EXERCISE
Pictures stay out; print the rest of the listing below exactly as it stands.

RECORDS FOR THIS TASK
|---|
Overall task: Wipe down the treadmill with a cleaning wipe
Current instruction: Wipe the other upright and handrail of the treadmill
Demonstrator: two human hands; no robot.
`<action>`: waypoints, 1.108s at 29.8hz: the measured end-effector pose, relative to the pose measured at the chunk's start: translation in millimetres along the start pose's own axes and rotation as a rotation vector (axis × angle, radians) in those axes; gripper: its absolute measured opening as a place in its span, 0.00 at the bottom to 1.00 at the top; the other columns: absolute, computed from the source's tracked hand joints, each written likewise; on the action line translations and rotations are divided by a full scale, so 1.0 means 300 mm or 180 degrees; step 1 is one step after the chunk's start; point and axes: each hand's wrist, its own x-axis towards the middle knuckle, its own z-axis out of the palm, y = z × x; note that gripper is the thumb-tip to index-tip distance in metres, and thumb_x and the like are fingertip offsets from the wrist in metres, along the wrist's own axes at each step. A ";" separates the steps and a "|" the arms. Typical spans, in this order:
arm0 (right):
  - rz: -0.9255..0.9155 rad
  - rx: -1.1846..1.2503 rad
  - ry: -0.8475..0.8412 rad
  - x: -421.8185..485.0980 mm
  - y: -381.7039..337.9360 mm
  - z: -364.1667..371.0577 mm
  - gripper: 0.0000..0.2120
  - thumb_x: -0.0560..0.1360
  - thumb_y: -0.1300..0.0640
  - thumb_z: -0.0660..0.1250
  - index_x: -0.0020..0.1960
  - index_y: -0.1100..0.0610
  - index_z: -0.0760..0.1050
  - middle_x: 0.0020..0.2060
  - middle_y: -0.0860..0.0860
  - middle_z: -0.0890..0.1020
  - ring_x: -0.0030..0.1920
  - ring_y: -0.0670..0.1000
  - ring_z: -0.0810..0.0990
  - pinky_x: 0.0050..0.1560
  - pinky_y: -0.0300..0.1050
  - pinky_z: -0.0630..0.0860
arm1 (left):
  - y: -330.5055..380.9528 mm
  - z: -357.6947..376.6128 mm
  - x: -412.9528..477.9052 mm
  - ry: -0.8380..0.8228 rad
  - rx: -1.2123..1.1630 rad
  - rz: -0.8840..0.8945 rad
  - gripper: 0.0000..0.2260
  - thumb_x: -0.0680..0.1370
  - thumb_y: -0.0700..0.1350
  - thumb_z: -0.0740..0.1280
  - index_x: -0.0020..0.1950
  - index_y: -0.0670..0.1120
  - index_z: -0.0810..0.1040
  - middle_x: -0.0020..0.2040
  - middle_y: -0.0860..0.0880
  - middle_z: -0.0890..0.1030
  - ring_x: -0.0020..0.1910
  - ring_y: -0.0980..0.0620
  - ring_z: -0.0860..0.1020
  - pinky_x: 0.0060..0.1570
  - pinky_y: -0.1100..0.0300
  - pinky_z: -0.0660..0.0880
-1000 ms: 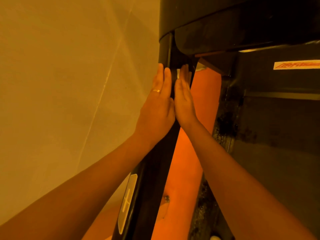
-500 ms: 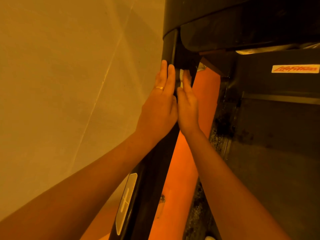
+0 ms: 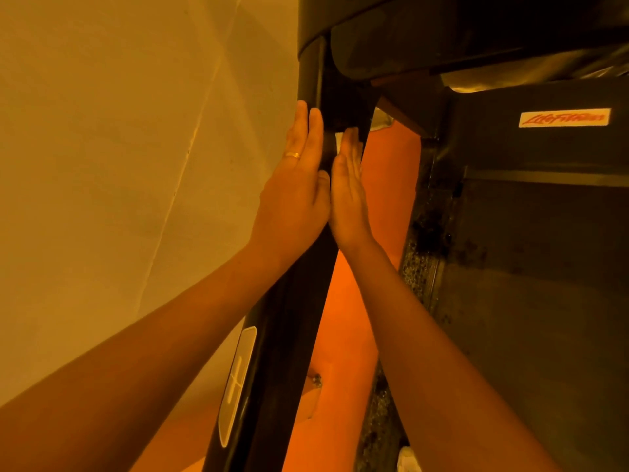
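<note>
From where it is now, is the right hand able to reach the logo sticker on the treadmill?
Probably yes: the right hand lies flat on the upright post, and nothing blocks the logo sticker.

The floor (image 3: 343, 335) shows as an orange strip in this light. The treadmill (image 3: 544, 267) stands on it, its black post (image 3: 289, 335) along the strip's left edge and its dark base along the right. A small dark speck (image 3: 316, 379) sits on the floor just beside the post. A pale object (image 3: 406, 459) lies at the near end, cut off.
</note>
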 end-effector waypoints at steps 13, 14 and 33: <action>-0.0124 -0.0111 -0.0065 -0.063 0.036 0.014 0.27 0.88 0.53 0.49 0.82 0.55 0.40 0.80 0.45 0.41 0.80 0.46 0.38 0.79 0.43 0.38 | 0.006 0.002 -0.008 0.0009 0.0037 -0.0001 0.30 0.82 0.38 0.58 0.82 0.42 0.50 0.82 0.43 0.46 0.77 0.43 0.65 0.59 0.68 0.69; -0.0064 -0.0105 -0.0015 -0.010 0.029 0.013 0.26 0.88 0.53 0.48 0.82 0.56 0.43 0.81 0.49 0.43 0.81 0.49 0.40 0.80 0.45 0.40 | 0.006 0.001 -0.007 0.0013 0.0056 0.0007 0.30 0.82 0.39 0.57 0.82 0.42 0.50 0.82 0.43 0.47 0.77 0.43 0.65 0.58 0.71 0.68; 0.0127 0.0360 -0.0080 0.009 -0.030 -0.008 0.25 0.88 0.54 0.47 0.82 0.55 0.45 0.82 0.49 0.45 0.81 0.46 0.40 0.79 0.42 0.39 | 0.009 -0.003 -0.005 -0.0038 0.0147 0.0000 0.30 0.82 0.36 0.58 0.82 0.41 0.50 0.82 0.42 0.47 0.64 0.34 0.76 0.41 0.80 0.65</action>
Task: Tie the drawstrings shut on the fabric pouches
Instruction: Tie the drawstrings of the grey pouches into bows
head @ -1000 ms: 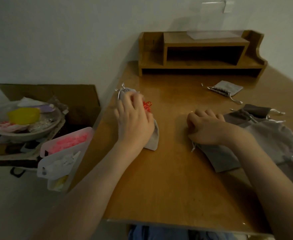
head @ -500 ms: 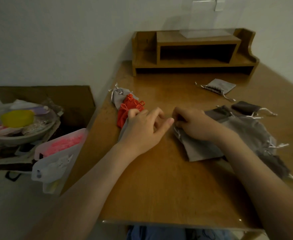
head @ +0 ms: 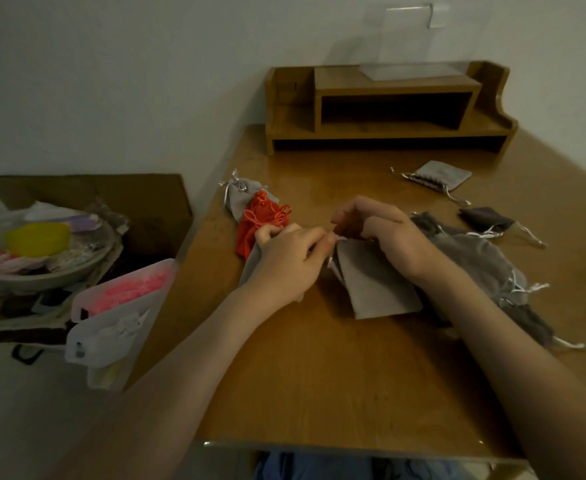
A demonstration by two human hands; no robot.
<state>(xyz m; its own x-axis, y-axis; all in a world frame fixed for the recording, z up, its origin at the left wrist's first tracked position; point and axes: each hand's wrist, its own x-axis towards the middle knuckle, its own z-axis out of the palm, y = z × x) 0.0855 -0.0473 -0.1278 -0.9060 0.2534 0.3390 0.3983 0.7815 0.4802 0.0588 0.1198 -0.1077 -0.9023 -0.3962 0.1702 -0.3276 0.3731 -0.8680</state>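
Note:
A flat grey pouch (head: pixel 378 285) lies in the middle of the wooden table (head: pixel 319 393), its mouth pointing away from me. My left hand (head: pixel 288 261) pinches the silver drawstring at the mouth's left corner. My right hand (head: pixel 381 230) grips the mouth from the right. To the left lie a red pouch (head: pixel 260 223) and a tied grey pouch (head: pixel 241 195). A heap of grey pouches (head: pixel 485 265) sits under my right forearm. Farther back rest a small light grey pouch (head: pixel 438 174) and a dark one (head: pixel 487 220).
A wooden desk shelf (head: pixel 385 109) stands against the wall at the back. Off the table's left edge are a translucent plastic bag with pink contents (head: pixel 122 303), a bowl holding a yellow item (head: pixel 38 251) and a cardboard box (head: pixel 118 202).
My left hand left the pouches at the left and came over to the grey pouch's mouth. The right hand pulled that pouch toward the middle and raised its fingers at the opening.

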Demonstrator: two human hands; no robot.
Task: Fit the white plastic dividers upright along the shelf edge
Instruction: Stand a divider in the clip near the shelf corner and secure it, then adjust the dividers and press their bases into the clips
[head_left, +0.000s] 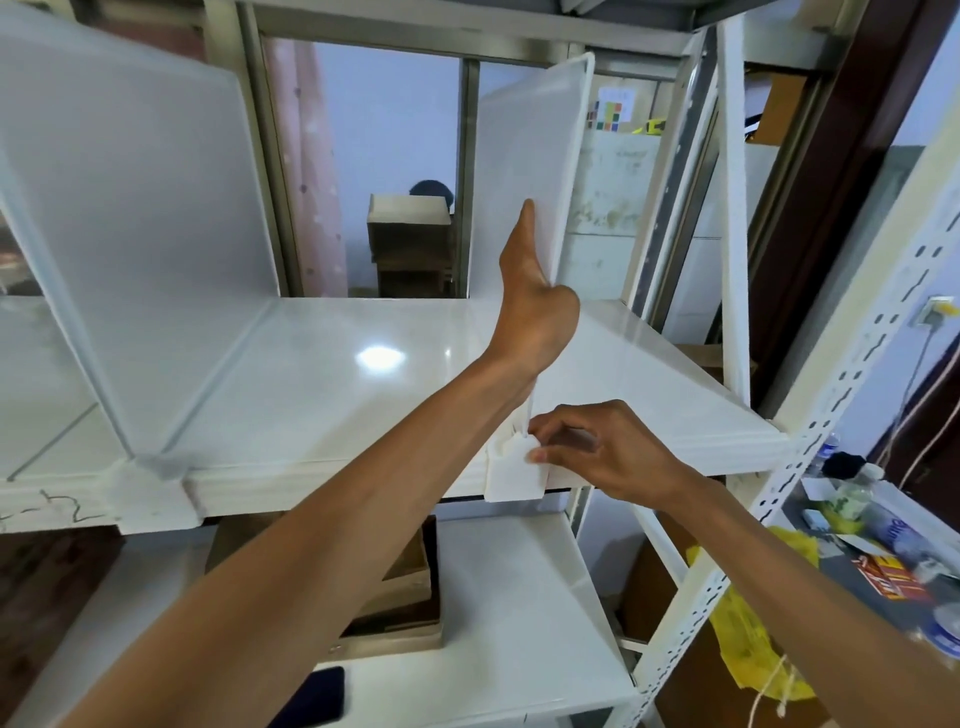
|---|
WRITTEN SOLUTION
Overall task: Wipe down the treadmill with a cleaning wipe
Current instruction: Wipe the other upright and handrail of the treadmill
Demonstrator: two human hands; no robot.
`<action>`: waypoints, 1.108s at 29.8hz: the measured end-effector pose, relative to the pose measured at the chunk's start: translation in millimetres along the start pose's own axes and rotation as a rotation vector (axis × angle, radians) in those axes; gripper: its absolute measured opening as a place in its span, 0.00 at the bottom to 1.00 at the top; the other columns: absolute, computed from the source's tracked hand joints, each written likewise; on the action line translations and rotations are divided by a full scale, so 1.0 means 300 mm or 180 degrees; step 1 is one step after the chunk's start; point and axes: each hand's wrist, its own x-axis towards the middle knuckle, its own z-axis out of the palm, y = z × x; note that gripper is the thumb-tip to index-tip distance in metres, and thumb_x and the like are fingertip offsets from the wrist in metres, along the wrist's own axes at each step. A ";" separates the steps and a "|" the arms. Typical spans, in this order:
arm0 (right):
  - rz: -0.9255..0.9155 rad
  - rx: -1.1846..1.2503 rad
  - ry: -0.8475..0.8412 rad
  - x: -421.8185..485.0980 mm
  - y: -381.7039..337.9360 mm
  - z: -364.1667..371.0577 mm
  - gripper: 0.0000..0.2120
  - thumb_x: -0.0560..0.1360
  - thumb_y: -0.1300..0.0640
  - thumb_z: -0.0660..0.1250
  - index_x: -0.0020..0.1960
  - index_y: -0.1100..0.0610
  - index_z: -0.0760..0.1050
  - middle_x: 0.0020..0.2060
  - middle_y: -0.0860..0.0860
  - middle_z: -0.0890..0.1020
  - ring_x: -0.0030..0.1920
  - ring_y: -0.0670..0.1000
  - ring_z: -0.0810..0.0990
  - pinky_x: 0.0050..0.1560
  - pinky_y: -0.0300..0.1050
  - pinky_z: -0.0630..0.0860
arm1 (left):
  - y: -330.5055..380.9528 mm
  - z: -357.6947..376.6128 mm
  - x: -412.9528..477.9052 mm
  - ry: -0.8380..0.8228 rad
  - rx: -1.2123..1.1630 rad
  - rz: -0.8840..0.8945 rad
  - gripper: 0.0000..0.2260
  - thumb_x: -0.0680..0.1370
  - thumb_y: -0.0700..0.1350
  - thumb_z: -0.0740..0.1280
  - index_x: -0.0020..0.1950
  - index_y: -0.0670..0.1120
  - index_z: -0.0810..0.1040
  - middle_x: -0.0020..0.2040
  - middle_y: -0.0860..0.0880
  - middle_z: -0.0890..0.1030
  - ring_x: -0.0020..0.1910
  - ring_y: -0.0980..0.0620
  - ring_z: -0.0860..0.1020
  - pinky_x: 0.0060..0.1570
  - pinky_y: -0.1100..0.0300
  - pinky_z: -0.0660..0.0880
-1000 ms: 
-500 ms: 
+0 ms: 
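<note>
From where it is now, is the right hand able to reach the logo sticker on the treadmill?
Probably yes: the right hand lies flat on the upright post, and nothing blocks the logo sticker.

The floor (image 3: 343, 335) shows as an orange strip in this light. The treadmill (image 3: 544, 267) stands on it, its black post (image 3: 289, 335) along the strip's left edge and its dark base along the right. A small dark speck (image 3: 316, 379) sits on the floor just beside the post. A pale object (image 3: 406, 459) lies at the near end, cut off.
</note>
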 end-effector waypoints at steps 13, 14 and 33: <action>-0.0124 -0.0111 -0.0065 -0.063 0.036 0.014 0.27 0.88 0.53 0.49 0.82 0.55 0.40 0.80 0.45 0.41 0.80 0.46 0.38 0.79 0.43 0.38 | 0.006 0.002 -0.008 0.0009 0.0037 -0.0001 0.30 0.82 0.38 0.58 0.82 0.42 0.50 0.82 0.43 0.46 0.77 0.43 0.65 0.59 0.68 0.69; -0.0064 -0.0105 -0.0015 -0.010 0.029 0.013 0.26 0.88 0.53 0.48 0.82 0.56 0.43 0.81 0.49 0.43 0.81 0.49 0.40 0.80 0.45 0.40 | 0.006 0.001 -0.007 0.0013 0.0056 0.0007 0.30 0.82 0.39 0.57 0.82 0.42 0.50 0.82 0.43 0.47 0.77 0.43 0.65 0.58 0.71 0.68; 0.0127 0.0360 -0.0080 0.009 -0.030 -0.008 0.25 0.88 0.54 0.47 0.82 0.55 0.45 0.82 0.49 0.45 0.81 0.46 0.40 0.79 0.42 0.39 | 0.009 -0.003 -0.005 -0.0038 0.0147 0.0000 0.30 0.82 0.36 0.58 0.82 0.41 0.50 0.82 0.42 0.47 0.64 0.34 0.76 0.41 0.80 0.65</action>
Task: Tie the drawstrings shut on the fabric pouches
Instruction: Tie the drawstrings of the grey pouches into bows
head @ -1000 ms: 
head @ -500 ms: 
head @ +0 ms: 
A demonstration by two human hands; no robot.
<state>(xyz m; its own x-axis, y-axis; all in a world frame fixed for the recording, z up, its origin at the left wrist's first tracked position; point and axes: each hand's wrist, its own x-axis towards the middle knuckle, its own z-axis out of the palm, y = z × x) 0.0855 -0.0473 -0.1278 -0.9060 0.2534 0.3390 0.3983 0.7815 0.4802 0.0588 0.1198 -0.1077 -0.9023 -0.3962 0.1702 -0.3276 0.3731 -0.8680</state>
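Note:
A flat grey pouch (head: pixel 378 285) lies in the middle of the wooden table (head: pixel 319 393), its mouth pointing away from me. My left hand (head: pixel 288 261) pinches the silver drawstring at the mouth's left corner. My right hand (head: pixel 381 230) grips the mouth from the right. To the left lie a red pouch (head: pixel 260 223) and a tied grey pouch (head: pixel 241 195). A heap of grey pouches (head: pixel 485 265) sits under my right forearm. Farther back rest a small light grey pouch (head: pixel 438 174) and a dark one (head: pixel 487 220).
A wooden desk shelf (head: pixel 385 109) stands against the wall at the back. Off the table's left edge are a translucent plastic bag with pink contents (head: pixel 122 303), a bowl holding a yellow item (head: pixel 38 251) and a cardboard box (head: pixel 118 202).
My left hand left the pouches at the left and came over to the grey pouch's mouth. The right hand pulled that pouch toward the middle and raised its fingers at the opening.
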
Demonstrator: two human hands; no robot.
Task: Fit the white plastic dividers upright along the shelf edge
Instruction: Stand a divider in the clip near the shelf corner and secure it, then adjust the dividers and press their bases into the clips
[head_left, +0.000s] 

Work on this exercise is finished.